1136: Visible Light by Heidi Seaborn
1136: Visible Light by Heidi Seaborn
Transcript
I’m Major Jackson, and this is The Slowdown.
As a child, on summer evenings, my friends and I ran through the neighborhood collecting lightning bugs. They were most visible in vacant lots, but we feared those dark places we sometimes entered. So, the hunt for them as ten-year-olds also felt like an adventure. We gently coaxed them into glass mason jars, then sat on the stoop counting their lights to see who had the most. Their underbellies lit up and cast a glow onto our faces. Later, beneath a sheet in bed, I stared into the jar as the fireflies crawled the glass and emitted their light.
Anyone weaned on notions of urban spaces as nothing more than a hotbed of drugs and violence, could never see my neighborhood as a place of enchantment. Yet, those nights, lightning bugs turned our streets into a miracle of twinklings. Once in a poem, I described the phenomenon as “fireflies bequeathed earth stars, / such blink and blank and bunk-a-bunk-bunk.”
Last year, I learned that thousands of fireflies during mating season set off their lights at the same time in Pigeon Forge, Tennessee. Their collective synchronous glow is like one big bioluminescent lantern in the woods. Every handful of seconds, their abdomens alternately flash and cast a section of the Great Smoky Mountains into a burst of light, and then darkness. Thousands of people flock to the area to see nature’s light show.
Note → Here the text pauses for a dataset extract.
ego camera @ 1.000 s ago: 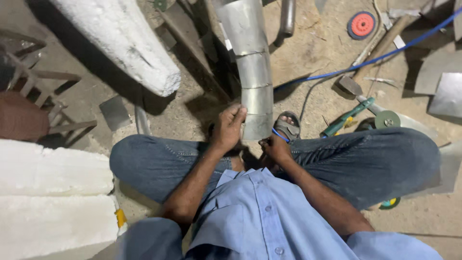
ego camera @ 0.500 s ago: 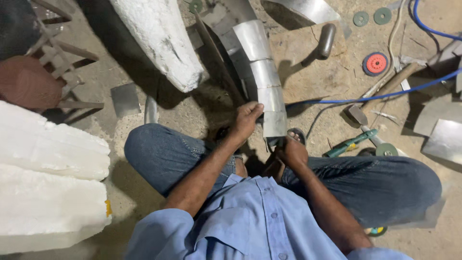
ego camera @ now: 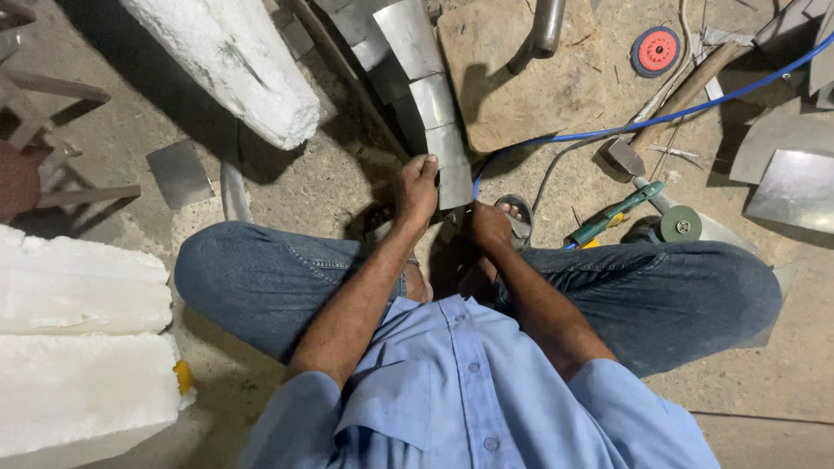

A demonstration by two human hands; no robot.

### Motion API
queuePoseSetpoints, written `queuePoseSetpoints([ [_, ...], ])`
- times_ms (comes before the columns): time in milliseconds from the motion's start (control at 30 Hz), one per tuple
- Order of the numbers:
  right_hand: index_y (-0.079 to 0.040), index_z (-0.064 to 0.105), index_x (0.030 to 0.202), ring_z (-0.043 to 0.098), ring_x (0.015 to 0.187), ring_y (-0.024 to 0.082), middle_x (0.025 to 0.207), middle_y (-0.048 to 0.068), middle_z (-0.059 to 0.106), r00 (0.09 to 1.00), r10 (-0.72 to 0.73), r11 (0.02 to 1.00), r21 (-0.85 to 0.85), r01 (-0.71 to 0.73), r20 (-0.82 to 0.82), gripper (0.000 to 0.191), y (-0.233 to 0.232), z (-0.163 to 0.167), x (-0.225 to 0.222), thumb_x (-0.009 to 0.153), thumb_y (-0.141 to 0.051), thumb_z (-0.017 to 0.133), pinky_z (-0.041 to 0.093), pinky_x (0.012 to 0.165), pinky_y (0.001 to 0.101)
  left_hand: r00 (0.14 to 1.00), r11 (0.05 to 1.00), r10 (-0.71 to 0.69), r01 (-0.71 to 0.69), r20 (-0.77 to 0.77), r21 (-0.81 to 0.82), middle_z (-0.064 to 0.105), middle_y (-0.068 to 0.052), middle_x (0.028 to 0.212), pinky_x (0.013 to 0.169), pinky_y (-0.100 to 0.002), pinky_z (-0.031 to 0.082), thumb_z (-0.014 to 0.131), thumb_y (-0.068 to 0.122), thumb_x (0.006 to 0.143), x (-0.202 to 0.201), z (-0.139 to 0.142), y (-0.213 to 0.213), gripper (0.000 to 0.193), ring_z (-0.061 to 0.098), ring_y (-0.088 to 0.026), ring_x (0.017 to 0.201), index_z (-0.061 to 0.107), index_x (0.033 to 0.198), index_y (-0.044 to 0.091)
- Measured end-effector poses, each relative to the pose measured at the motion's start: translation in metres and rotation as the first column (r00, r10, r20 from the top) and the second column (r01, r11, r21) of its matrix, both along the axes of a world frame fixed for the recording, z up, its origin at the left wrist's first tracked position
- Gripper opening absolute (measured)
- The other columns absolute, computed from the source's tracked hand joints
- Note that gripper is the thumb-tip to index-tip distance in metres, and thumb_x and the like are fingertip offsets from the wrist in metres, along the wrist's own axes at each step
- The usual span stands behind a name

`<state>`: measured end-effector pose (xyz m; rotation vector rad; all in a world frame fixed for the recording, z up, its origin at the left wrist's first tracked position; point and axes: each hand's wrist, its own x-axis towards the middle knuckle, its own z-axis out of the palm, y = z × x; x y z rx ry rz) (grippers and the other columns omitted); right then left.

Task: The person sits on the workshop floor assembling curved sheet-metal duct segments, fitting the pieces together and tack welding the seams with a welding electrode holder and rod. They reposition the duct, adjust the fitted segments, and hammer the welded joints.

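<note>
I sit cross-legged on a dusty floor in jeans and a blue shirt. A long curved sheet-metal duct piece (ego camera: 426, 82), built of several joined segments, runs from the top of the view down to my lap. My left hand (ego camera: 419, 187) grips its near end on the left edge. My right hand (ego camera: 491, 224) is closed just below the end of the metal piece, beside my sandalled foot (ego camera: 519, 217); what it holds is hidden.
A white foam block (ego camera: 230, 65) lies upper left, and more white blocks (ego camera: 82, 343) lower left. A wooden board (ego camera: 521, 82), a hammer (ego camera: 660, 113), a blue hose (ego camera: 660, 117), a red grinding disc (ego camera: 657, 50), a green-handled tool (ego camera: 612, 213) and metal sheets (ego camera: 795, 174) lie to the right.
The view has shifted, so the metal piece now sits farther up and left. Both hands stay at its near end; the right hand has dropped slightly lower.
</note>
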<state>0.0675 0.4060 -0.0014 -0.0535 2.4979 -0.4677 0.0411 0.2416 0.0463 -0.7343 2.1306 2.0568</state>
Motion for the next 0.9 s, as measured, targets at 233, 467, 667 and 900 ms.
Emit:
queuePoseSetpoints([
  [233, -0.024, 0.072, 0.122, 0.070, 0.100, 0.041, 0.108, 0.016, 0.075, 0.990, -0.142, 0.980, -0.141, 0.140, -0.005, 0.035, -0.015, 0.007, -0.031, 0.089, -0.035, 0.070, 0.055, 0.082, 0.0534, 0.974, 0.980, 0.180, -0.190, 0.136, 0.066, 0.069, 0.004, 0.101, 0.086, -0.030, 0.049, 0.052, 0.031, 0.107, -0.036, -0.003, -0.036, 0.034, 0.061, -0.008, 0.094, 0.066, 0.116, 0.002],
  [467, -0.015, 0.070, 0.125, 0.070, 0.104, 0.038, 0.111, 0.016, 0.075, 0.992, -0.123, 0.978, -0.164, 0.128, 0.040, 0.041, -0.028, -0.015, -0.050, 0.088, -0.033, 0.071, 0.055, 0.089, 0.0493, 0.983, 0.979, 0.178, -0.172, -0.049, 0.111, 0.066, -0.006, 0.099, 0.084, -0.037, 0.049, 0.056, 0.031, 0.112, -0.056, -0.001, -0.047, 0.040, 0.056, -0.016, 0.091, 0.070, 0.109, -0.006],
  [667, -0.012, 0.068, 0.122, 0.072, 0.103, 0.035, 0.110, 0.011, 0.077, 0.981, -0.184, 0.956, -0.221, 0.192, 0.059, 0.043, -0.036, -0.009, -0.048, 0.085, -0.034, 0.073, 0.056, 0.087, 0.0486, 0.987, 0.991, 0.122, -0.115, 0.104, -0.073, 0.067, 0.003, 0.097, 0.082, -0.032, 0.047, 0.051, 0.033, 0.107, -0.076, 0.013, -0.026, 0.031, 0.060, -0.011, 0.092, 0.064, 0.113, 0.005],
  [900, -0.013, 0.070, 0.115, 0.071, 0.098, 0.040, 0.105, 0.016, 0.076, 0.986, -0.160, 0.976, -0.143, 0.165, 0.049, 0.033, -0.030, -0.007, -0.045, 0.085, -0.028, 0.072, 0.057, 0.082, 0.0525, 0.993, 0.996, 0.088, -0.088, -0.082, 0.012, 0.060, 0.003, 0.084, 0.076, -0.030, 0.047, 0.052, 0.026, 0.109, -0.055, -0.016, -0.026, 0.029, 0.052, -0.010, 0.081, 0.065, 0.097, 0.002],
])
I hear that same cherishing of all things luminous in today’s poem, especially of people, their radiance, how we make each other glow when we are present and humane and more than the darkness that surrounds us.
Visible Light
by Heidi Seaborn
You have bought the wrong light bulbs again– too bright this time. This time you brought the receipt but first you travel the well-lit aisle of lighting fixtures. There’s a notice about a ban on fluorescence which reminds you of Ben’s offer for a bioluminescence paddle in the Salish Sea. You want that– to glide out into a wash of light, stars and sea bedazzled. But here in the West Seattle True Value, you are confused by wattage, the question of dimming and LED. How many hours of light should you expect? The time changed this week and you hustle home to walk the dog before nightfall, his vision dimming with age. In the dark, he runs into lamp posts even as they cast a glow and as the neighbors’ televisions pulse a spectrum of the evening news, the wars brightening their big screens. You can see into their living rooms–in a way you never do during the long summer evenings when you wave to one another, stop to chat about the weather. Walking the dog in the gloaming, you feel an unexpected tenderness for your neighbors, a desire to enter their darkened rooms and sit beside them watching the televised world. Maybe you would be silent together. Or perhaps, someone would turn on a light, offer a glass of wine. You want that— to be a reason for light.
"Visible Light" by Heidi Seaborn. Used by permission of the poet.